TASK GOAL: Copy all lines below that use the word "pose".

*** Block opens ***

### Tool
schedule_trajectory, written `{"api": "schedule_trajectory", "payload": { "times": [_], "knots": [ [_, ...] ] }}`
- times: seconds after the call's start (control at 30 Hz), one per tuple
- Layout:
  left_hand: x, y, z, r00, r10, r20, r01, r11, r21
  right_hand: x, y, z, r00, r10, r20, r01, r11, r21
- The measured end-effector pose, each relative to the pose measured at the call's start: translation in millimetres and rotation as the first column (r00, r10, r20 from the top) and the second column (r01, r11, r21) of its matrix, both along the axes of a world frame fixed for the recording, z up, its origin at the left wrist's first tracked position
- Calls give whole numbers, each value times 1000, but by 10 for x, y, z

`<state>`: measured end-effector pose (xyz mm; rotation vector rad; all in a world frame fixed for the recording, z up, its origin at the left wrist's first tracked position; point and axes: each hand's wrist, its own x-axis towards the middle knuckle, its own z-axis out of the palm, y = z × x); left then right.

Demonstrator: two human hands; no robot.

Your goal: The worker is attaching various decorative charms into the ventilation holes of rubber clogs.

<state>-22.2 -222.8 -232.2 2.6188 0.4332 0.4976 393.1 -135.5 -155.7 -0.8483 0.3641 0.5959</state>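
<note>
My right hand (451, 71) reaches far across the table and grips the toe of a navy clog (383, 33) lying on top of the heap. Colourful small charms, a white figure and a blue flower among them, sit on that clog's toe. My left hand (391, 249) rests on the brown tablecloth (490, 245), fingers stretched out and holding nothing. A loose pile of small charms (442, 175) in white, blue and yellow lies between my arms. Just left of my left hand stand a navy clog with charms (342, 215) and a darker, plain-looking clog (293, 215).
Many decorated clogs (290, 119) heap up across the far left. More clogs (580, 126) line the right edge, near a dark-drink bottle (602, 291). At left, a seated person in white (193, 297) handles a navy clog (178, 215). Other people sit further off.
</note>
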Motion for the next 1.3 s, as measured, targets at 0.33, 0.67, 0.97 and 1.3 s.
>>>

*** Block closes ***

TASK RESPONSE:
- The measured end-effector pose, each relative to the pose measured at the call's start: translation in millimetres and rotation as the first column (r00, r10, r20 from the top) and the second column (r01, r11, r21) of its matrix, both along the axes of a world frame fixed for the recording, z up, its origin at the left wrist's first tracked position
`<state>`: measured end-effector pose (xyz mm; rotation vector rad; all in a world frame fixed for the recording, z up, its origin at the left wrist's first tracked position; point and axes: each hand's wrist, its own x-axis towards the middle knuckle, its own z-axis out of the palm, y = z × x); left then right.

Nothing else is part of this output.